For as long as I can remember (and I’ve been vegetarian for 40 years) there have been meat alternatives in the frozen aisle. The supermarket freezer section has remained a safe, steady and cheap haven for us plant lovers.
But more recently the plant-based innovators and sexy new vegan players have started strutting their stuff in the chilled zones instead. This week, on my live feed from Good Food Conference on plant-based foods in San Francisco, I learnt that to April sales of plant-based meat grew by 37% in US chillers, compared with a modest 2% growth in frozen. I suspect the picture is not too dissimilar in the UK.
But far from being a cultural backwater, the freezer actually captures the plant-based zeitgeist better than anywhere in the supermarket – with products that are healthier, less packaged and cheaper. Yes, the holy trinity of quality, affordability and low waste are all here – which is why the freezer is the place where the plant-based revolution is about to kick off.

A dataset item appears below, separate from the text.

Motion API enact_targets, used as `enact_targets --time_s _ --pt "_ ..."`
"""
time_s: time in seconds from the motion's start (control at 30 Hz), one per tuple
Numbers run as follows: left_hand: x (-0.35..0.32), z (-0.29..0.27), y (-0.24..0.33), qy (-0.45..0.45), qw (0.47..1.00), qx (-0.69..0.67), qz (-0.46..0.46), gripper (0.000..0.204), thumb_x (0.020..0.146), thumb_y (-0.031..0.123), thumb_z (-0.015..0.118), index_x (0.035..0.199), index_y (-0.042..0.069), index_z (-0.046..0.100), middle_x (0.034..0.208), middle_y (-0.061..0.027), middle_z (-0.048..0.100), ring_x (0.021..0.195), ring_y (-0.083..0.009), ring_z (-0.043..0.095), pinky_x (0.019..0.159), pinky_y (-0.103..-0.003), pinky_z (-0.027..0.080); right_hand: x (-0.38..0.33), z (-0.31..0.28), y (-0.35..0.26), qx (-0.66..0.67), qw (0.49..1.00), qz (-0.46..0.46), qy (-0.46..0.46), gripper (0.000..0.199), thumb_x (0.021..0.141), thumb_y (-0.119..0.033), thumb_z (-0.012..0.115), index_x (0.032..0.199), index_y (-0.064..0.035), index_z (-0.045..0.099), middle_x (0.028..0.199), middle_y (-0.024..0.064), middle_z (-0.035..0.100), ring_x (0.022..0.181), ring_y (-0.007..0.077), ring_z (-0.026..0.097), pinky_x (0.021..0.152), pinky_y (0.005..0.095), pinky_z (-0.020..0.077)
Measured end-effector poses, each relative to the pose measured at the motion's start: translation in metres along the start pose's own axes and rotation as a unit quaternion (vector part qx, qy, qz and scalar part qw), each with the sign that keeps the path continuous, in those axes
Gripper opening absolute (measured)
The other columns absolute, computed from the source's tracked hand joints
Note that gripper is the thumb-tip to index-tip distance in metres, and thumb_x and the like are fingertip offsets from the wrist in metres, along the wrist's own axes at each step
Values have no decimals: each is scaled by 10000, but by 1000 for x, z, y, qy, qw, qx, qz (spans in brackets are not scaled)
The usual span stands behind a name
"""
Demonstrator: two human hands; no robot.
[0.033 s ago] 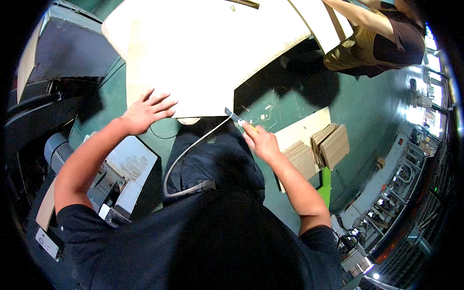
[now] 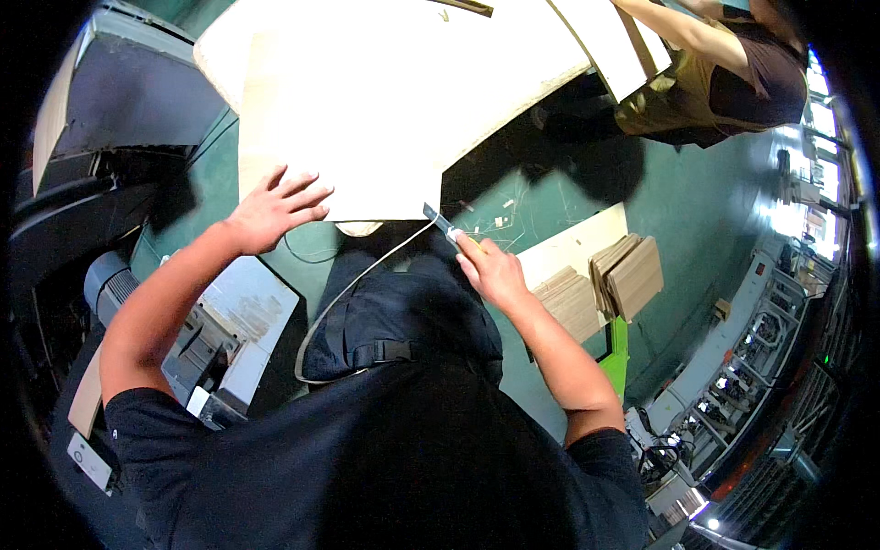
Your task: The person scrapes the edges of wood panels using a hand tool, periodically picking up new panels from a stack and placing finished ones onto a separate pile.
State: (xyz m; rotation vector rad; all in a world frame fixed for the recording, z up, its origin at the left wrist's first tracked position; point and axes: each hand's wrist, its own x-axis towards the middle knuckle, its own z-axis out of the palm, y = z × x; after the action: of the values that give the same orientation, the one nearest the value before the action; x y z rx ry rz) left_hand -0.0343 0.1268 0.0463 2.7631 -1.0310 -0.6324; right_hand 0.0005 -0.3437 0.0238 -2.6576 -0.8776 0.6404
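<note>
Nothing visibly changes between the two pictures. The left hand (image 2: pixel 275 209) lies flat on the pale board (image 2: pixel 385 101) at upper centre as before, and the right hand (image 2: pixel 490 270) grips the same slim tool (image 2: pixel 440 223) at the board's lower edge.

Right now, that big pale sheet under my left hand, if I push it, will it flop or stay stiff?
The pale sheet probably stays fairly stiff: its edge runs clean and flat past the support, with no visible sag. It looks thin, so likely light for its size. With the left hand spread flat on it and the right hand working a cutting tool at its edge, it could slide.
</note>
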Motion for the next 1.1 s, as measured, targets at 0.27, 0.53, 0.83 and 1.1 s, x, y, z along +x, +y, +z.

“Frozen is the future,” Jamie Oliver said in his new TV show, Meat-free Meals. “If you care about higher welfare, cheaper price – frozen. If you care about lack of waste – frozen. Convenience, portion control, nutrition – frozen.”
Well put. And he’s not the only one who thinks so.
Asda has created room for meat-free options in its freezers and Iceland’s ‘No Bull’ range has reportedly been a “huge success”. Sainsbury’s frozen food buyer Rosie Bambaji recently told me: “There are more and more new branded entrants into the [plant-based] category who favour frozen over chilled because you can avoid the need for preservatives and mitigate food waste, which we know is important to environmentally conscious customers who typically buy into the plant-based category.”
At the same time, there remain significant obstacles. Growth in plant-based is being driven by young shoppers, but they rarely have big freezers. What little freezer space they have is traditionally dominated by ice cream and chips – and those habits can be hard to change.
Physical limitations on freezer space are a real challenge, but the future for plant-based brands in frozen nevertheless looks bright. Just look at Strong Roots, which is now the fastest-growing privately owned food company in the UK and just this week raised $18.3m in funding.
Strong Roots’ focus is entirely on frozen and the cost saving that it achieves through a close-to-zero waste supply chain means it has the margin to plough into brand building. Even behind the frosty glass of the freezer.
So watch this space. Plant-based trendsetters could soon be freezing out the competition.